• **INSTRUCTIONS TO FOLLOW**
The entries that follow should be reproduced exactly, with no images carried over.
════════
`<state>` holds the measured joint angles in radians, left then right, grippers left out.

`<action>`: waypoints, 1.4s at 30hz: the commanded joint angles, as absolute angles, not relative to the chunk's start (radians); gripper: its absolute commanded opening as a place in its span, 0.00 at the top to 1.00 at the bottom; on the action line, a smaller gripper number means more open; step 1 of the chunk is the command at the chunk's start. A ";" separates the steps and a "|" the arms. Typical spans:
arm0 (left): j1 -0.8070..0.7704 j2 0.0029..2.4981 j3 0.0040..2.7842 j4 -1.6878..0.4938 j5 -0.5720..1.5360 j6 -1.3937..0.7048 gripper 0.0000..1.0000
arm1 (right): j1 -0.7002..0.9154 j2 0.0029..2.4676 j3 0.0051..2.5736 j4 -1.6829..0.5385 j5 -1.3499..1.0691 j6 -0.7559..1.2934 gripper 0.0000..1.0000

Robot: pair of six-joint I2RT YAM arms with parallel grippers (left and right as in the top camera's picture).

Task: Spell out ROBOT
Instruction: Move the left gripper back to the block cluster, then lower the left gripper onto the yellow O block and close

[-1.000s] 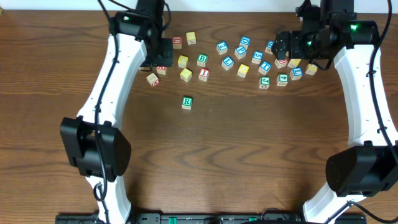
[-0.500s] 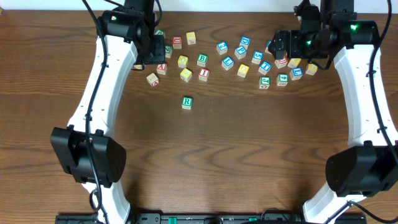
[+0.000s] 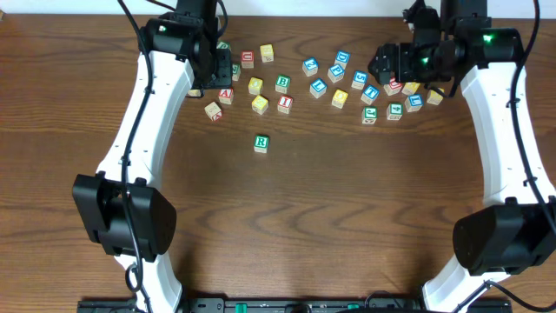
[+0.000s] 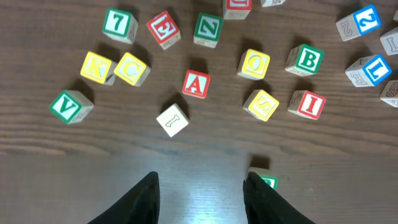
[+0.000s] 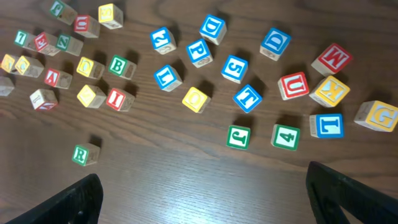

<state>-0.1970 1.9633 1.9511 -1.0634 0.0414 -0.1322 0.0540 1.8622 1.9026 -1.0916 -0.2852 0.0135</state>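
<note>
The green R cube (image 3: 261, 143) stands alone in front of the cluster; it also shows in the right wrist view (image 5: 85, 154) and peeks out by my left fingertip (image 4: 269, 181). The green B cube (image 3: 282, 83) (image 4: 305, 59) sits beside a yellow O cube (image 3: 255, 85) (image 4: 254, 63). A second yellow O-like cube (image 3: 340, 98) (image 5: 196, 99) lies near a blue cube that reads like T (image 3: 371, 92) (image 5: 247, 98). My left gripper (image 3: 217, 69) (image 4: 202, 193) is open and empty above the left cubes. My right gripper (image 3: 387, 63) (image 5: 211, 199) is wide open and empty above the right cubes.
Other cubes lie scattered along the back: red A (image 4: 196, 83), red I (image 4: 306, 104), yellow Z-like (image 4: 261, 104), green J (image 5: 238, 136), green 4 (image 5: 285, 136), red U (image 5: 293, 86) and several blue ones. Bare wood (image 3: 330, 200) spreads in front of the R cube.
My left arm swung a little left and back, then held. My right gripper shifted slightly left over the right cluster. No cube has moved.
</note>
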 commanded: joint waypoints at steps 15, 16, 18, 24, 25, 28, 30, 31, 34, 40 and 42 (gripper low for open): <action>-0.200 1.995 1.941 -1.028 0.027 -0.076 0.57 | 0.095 1.859 1.921 -1.090 -0.299 0.017 0.01; -0.204 1.997 1.941 -1.026 0.033 -0.080 0.57 | 0.096 1.859 1.921 -1.088 -0.299 0.029 0.01; -0.213 2.005 1.941 -1.019 0.057 -0.084 0.57 | 0.100 1.859 1.921 -1.086 -0.298 0.048 0.01; -0.253 2.038 1.941 -0.984 0.071 -0.109 0.57 | 0.106 1.859 1.921 -1.085 -0.265 0.070 0.01; -0.260 2.039 1.941 -0.977 0.071 -0.114 0.57 | 0.106 1.859 1.921 -1.085 -0.245 0.087 0.01; -0.285 2.041 1.941 -0.957 0.071 -0.114 0.57 | 0.105 1.859 1.921 -1.085 -0.153 0.160 0.01; -0.302 2.041 1.941 -0.947 0.070 -0.113 0.57 | 0.104 1.859 1.921 -1.085 -0.126 0.183 0.01; -0.311 2.041 1.941 -0.944 0.070 -0.113 0.57 | 0.103 1.859 1.921 -1.085 -0.124 0.186 0.01; -0.327 2.044 1.941 -0.935 0.070 -0.113 0.55 | 0.102 1.859 1.921 -1.085 -0.121 0.186 0.01; -0.337 2.067 1.941 -0.910 0.070 -0.138 0.57 | 0.099 1.859 1.921 -1.089 -0.102 0.186 0.01; -0.338 2.071 1.941 -0.907 0.070 -0.148 0.57 | 0.099 1.859 1.920 -1.089 -0.102 0.186 0.01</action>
<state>-0.3397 2.0441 1.9507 -0.9108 0.0719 -0.1177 0.0998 1.8622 1.9026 -1.0874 -0.1257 0.1719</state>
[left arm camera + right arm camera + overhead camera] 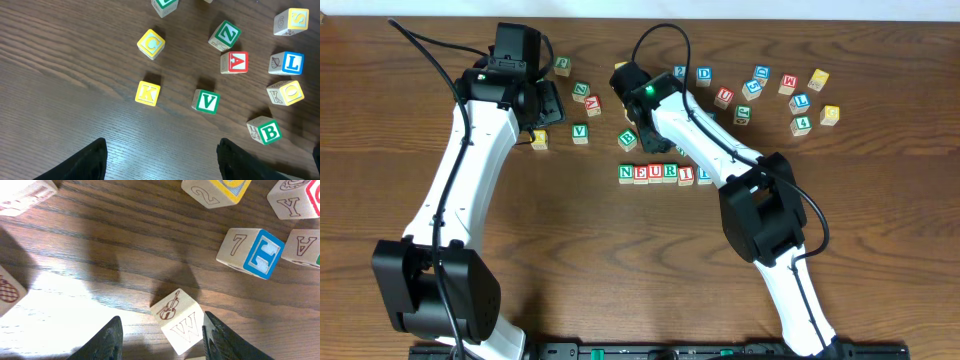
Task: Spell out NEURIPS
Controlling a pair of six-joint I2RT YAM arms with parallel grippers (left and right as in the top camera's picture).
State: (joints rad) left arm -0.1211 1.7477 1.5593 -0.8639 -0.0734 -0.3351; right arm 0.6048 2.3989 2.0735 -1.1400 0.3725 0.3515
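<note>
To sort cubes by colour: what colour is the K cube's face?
K cube: yellow, best in left wrist view.

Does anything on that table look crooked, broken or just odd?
Nothing is broken or spilled. The row of blocks is straight, with one end hidden under the right arm. One small oddity: the W block inside the open right gripper sits turned at an angle to its fingers.

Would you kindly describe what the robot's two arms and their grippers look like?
Both the left arm and right arm have white, rounded link shells joined by bulky black joint housings. A thin black cable loops along each. A small green light glows near the right wrist. The gripper fingers are plain matte black.
</note>
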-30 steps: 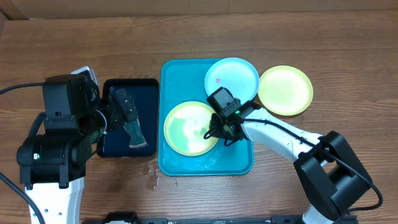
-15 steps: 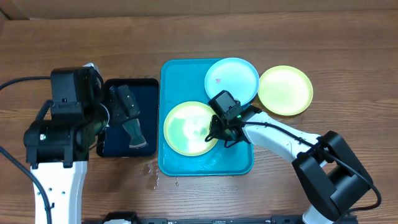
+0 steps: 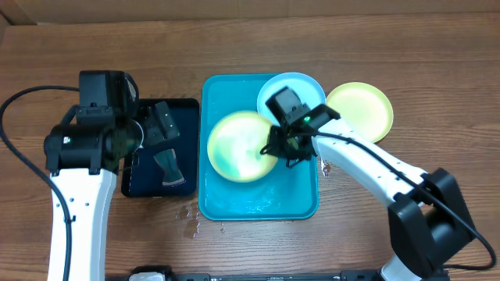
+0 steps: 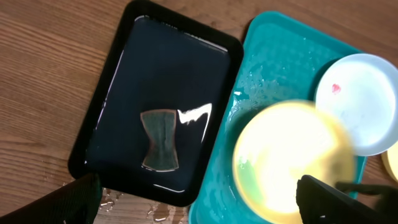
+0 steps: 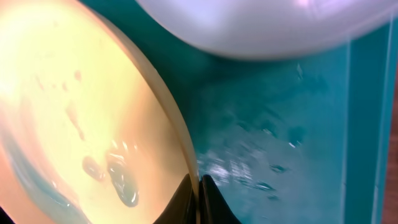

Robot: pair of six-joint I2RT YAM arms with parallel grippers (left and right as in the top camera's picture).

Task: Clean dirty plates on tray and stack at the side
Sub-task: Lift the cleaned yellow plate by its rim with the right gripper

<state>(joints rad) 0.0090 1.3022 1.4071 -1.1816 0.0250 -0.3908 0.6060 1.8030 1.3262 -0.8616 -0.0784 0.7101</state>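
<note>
Overhead: my right hand point(image 3: 281, 150) clamps the wet yellow-green plate point(image 3: 234, 148) by its rim over the turquoise tray point(image 3: 215, 199), a grip for carrying it sideward, I judge; my left hand point(image 3: 162, 129) hangs open, empty.

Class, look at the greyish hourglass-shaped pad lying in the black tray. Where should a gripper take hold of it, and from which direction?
Grip the pad across its narrow waist, coming straight down from above. It lies flat in the wet black tray, so its edges offer little from the side; the pinched middle likely fits open fingers best.
</note>
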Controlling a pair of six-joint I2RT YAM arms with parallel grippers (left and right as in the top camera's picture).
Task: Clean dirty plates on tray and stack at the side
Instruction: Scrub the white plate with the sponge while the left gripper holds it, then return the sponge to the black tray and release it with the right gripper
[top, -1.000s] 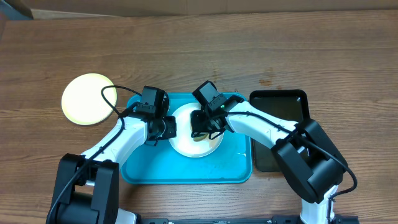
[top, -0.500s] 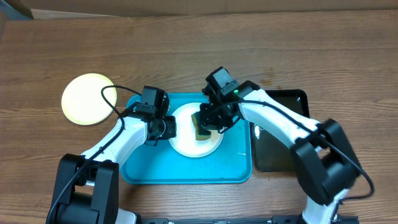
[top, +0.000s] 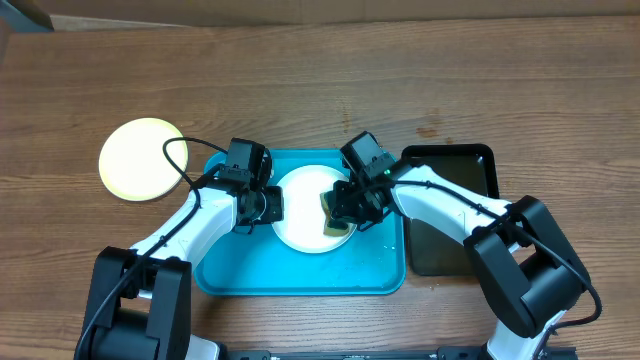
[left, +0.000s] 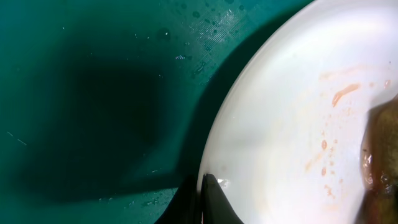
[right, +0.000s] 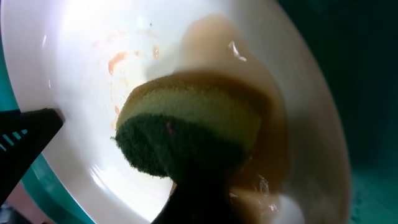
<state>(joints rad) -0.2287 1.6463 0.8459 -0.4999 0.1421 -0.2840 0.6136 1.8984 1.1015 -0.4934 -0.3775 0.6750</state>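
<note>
Overhead view: brown wood-grain desk (top: 400, 80), with a pale tan strip along the top edge of the frame. The room beyond is not visible.

- Large turquoise-blue rectangular plastic tray (top: 250, 275) sits at lower centre of the frame, long axis running left-right. Wet droplets show on its floor (left: 93, 93) in the left wrist view.
- Round white plate (top: 300, 215) lies flat and face up inside the tray, in its upper middle. Thin orange-brown smears mark its surface (left: 286, 124).
- Round lime-green plate with pale centre (top: 140, 172) lies flat on the desk at upper left of the frame, just beyond the tray's corner and apart from it.
- Narrow glossy black tray (top: 462, 165) lies just right of the turquoise one, long axis running top-bottom, partly under the right arm.

Left jaws pinch the white plate's left rim; a dark fingertip (left: 208, 199) lies over the edge.

Right jaws are clamped on a yellow sponge with dark green scouring layer (right: 193, 134). It is pressed down on the right part of the plate (top: 333, 210), with a brownish wet film around it.
</note>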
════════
• **RESULT**
`<state>` holds the measured joint angles in radians, left then right, grippers left out.

`<action>`: waypoints, 1.4s at 30hz: the commanded joint angles, as absolute angles, not relative to the chunk's start (radians); gripper: its absolute commanded opening as a place in its span, 0.00 at the top to 1.00 at the bottom; on the action line, a smaller gripper number means more open; step 1 of the chunk is the command at the chunk's start. A ";" separates the steps and a "|" the arms. Typical spans:
arm0 (left): j1 -0.8070..0.7704 j2 0.0029..2.4981 j3 0.0040..2.7842 j4 -1.6878..0.4938 j5 -0.5720..1.5360 j6 -1.3937..0.7048 gripper 0.0000..1.0000
arm1 (right): j1 -0.7002..0.9154 j2 0.0029..2.4676 j3 0.0051..2.5736 j4 -1.6829..0.5385 j5 -1.3499..1.0691 j6 -0.7559..1.2934 gripper 0.0000..1.0000

Robot: pair of six-joint I2RT YAM arms with parallel grippers (left and right as in the top camera's picture).

Task: Spell out ROBOT
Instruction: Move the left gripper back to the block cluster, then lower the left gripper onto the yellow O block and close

[-1.000s] 
[-0.500s] 
[+0.000s] 
[+0.000s] 
[+0.000s] 

<state>-0.1970 1.9633 1.9511 -1.0634 0.0414 -0.1322 0.0540 1.8622 1.9026 -1.0916 -0.2852 0.0135</state>
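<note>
The green R cube (image 3: 261, 143) stands alone in front of the cluster; it also shows in the right wrist view (image 5: 85, 154) and peeks out by my left fingertip (image 4: 269, 181). The green B cube (image 3: 282, 83) (image 4: 305, 59) sits beside a yellow O cube (image 3: 255, 85) (image 4: 254, 63). A second yellow O-like cube (image 3: 340, 98) (image 5: 196, 99) lies near a blue cube that reads like T (image 3: 371, 92) (image 5: 247, 98). My left gripper (image 3: 217, 69) (image 4: 202, 193) is open and empty above the left cubes. My right gripper (image 3: 387, 63) (image 5: 211, 199) is wide open and empty above the right cubes.
Other cubes lie scattered along the back: red A (image 4: 196, 83), red I (image 4: 306, 104), yellow Z-like (image 4: 261, 104), green J (image 5: 238, 136), green 4 (image 5: 285, 136), red U (image 5: 293, 86) and several blue ones. Bare wood (image 3: 330, 200) spreads in front of the R cube.
My left arm swung a little left and back, then held. My right gripper shifted slightly left over the right cluster. No cube has moved.
</note>
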 commanded: joint waypoints at steps 15, 16, 18, 24, 25, 28, 30, 31, 34, 40 and 42 (gripper low for open): <action>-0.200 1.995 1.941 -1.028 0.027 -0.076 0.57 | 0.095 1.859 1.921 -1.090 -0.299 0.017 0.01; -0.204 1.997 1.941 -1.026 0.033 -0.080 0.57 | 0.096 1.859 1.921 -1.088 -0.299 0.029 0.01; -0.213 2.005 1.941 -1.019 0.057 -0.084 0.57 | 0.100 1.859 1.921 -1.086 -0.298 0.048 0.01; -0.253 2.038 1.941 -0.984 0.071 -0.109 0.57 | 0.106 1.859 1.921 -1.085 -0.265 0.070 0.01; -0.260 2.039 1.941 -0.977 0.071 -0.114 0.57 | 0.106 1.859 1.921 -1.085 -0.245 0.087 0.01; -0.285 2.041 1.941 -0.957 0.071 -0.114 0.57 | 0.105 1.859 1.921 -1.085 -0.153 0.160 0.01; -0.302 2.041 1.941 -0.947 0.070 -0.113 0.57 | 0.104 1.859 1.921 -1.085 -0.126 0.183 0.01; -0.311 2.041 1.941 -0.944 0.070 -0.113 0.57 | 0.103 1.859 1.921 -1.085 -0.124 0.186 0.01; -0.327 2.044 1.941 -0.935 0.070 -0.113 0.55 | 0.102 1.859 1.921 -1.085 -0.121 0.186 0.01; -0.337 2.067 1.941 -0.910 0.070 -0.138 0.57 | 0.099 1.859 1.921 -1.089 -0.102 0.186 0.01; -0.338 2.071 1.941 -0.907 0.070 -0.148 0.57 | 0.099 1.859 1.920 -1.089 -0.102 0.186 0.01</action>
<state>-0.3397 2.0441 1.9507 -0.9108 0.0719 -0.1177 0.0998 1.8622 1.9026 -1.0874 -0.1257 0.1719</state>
[left arm camera + right arm camera + overhead camera] 
Task: Spell out NEURIPS
Controlling a pair of six-joint I2RT YAM arms with parallel grippers (left and right as in the top camera's picture).
State: (joints rad) left arm -0.1211 1.7477 1.5593 -0.8639 -0.0734 -0.3351; right arm 0.6048 2.3989 2.0735 -1.1400 0.3725 0.3515
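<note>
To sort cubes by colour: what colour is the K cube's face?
K cube: yellow, best in left wrist view.

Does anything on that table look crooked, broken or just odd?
Nothing is broken or spilled. The row of blocks is straight, with one end hidden under the right arm. One small oddity: the W block inside the open right gripper sits turned at an angle to its fingers.

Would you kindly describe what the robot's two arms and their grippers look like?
Both the left arm and right arm have white, rounded link shells joined by bulky black joint housings. A thin black cable loops along each. A small green light glows near the right wrist. The gripper fingers are plain matte black.
</note>
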-30 steps: 
-15 steps: 
+0 steps: 
+0 steps: 
+0 steps: 

Robot: pair of six-joint I2RT YAM arms with parallel grippers (left and right as in the top camera's picture).

Task: Clean dirty plates on tray and stack at the side
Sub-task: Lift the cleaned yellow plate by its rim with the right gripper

<state>(joints rad) 0.0090 1.3022 1.4071 -1.1816 0.0250 -0.3908 0.6060 1.8030 1.3262 -0.8616 -0.0784 0.7101</state>
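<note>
Overhead: my right hand point(image 3: 281, 150) clamps the wet yellow-green plate point(image 3: 234, 148) by its rim over the turquoise tray point(image 3: 215, 199), a grip for carrying it sideward, I judge; my left hand point(image 3: 162, 129) hangs open, empty.

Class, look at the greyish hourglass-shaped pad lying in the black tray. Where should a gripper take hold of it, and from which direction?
Grip the pad across its narrow waist, coming straight down from above. It lies flat in the wet black tray, so its edges offer little from the side; the pinched middle likely fits open fingers best.
</note>
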Controlling a pair of six-joint I2RT YAM arms with parallel grippers (left and right as in the top camera's picture).
Task: Clean dirty plates on tray and stack at the side
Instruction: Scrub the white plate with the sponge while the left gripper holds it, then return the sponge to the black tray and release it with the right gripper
[top, -1.000s] 
[top, -0.500s] 
[top, +0.000s] 
[left, +0.000s] 
[right, +0.000s] 
<state>(joints rad) -0.2287 1.6463 0.8459 -0.4999 0.1421 -0.2840 0.6136 1.8984 1.1015 -0.4934 -0.3775 0.6750</state>
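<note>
Overhead view: brown wood-grain desk (top: 400, 80), with a pale tan strip along the top edge of the frame. The room beyond is not visible.

- Large turquoise-blue rectangular plastic tray (top: 250, 275) sits at lower centre of the frame, long axis running left-right. Wet droplets show on its floor (left: 93, 93) in the left wrist view.
- Round white plate (top: 300, 215) lies flat and face up inside the tray, in its upper middle. Thin orange-brown smears mark its surface (left: 286, 124).
- Round lime-green plate with pale centre (top: 140, 172) lies flat on the desk at upper left of the frame, just beyond the tray's corner and apart from it.
- Narrow glossy black tray (top: 462, 165) lies just right of the turquoise one, long axis running top-bottom, partly under the right arm.

Left jaws pinch the white plate's left rim; a dark fingertip (left: 208, 199) lies over the edge.

Right jaws are clamped on a yellow sponge with dark green scouring layer (right: 193, 134). It is pressed down on the right part of the plate (top: 333, 210), with a brownish wet film around it.
</note>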

The answer has been given in full.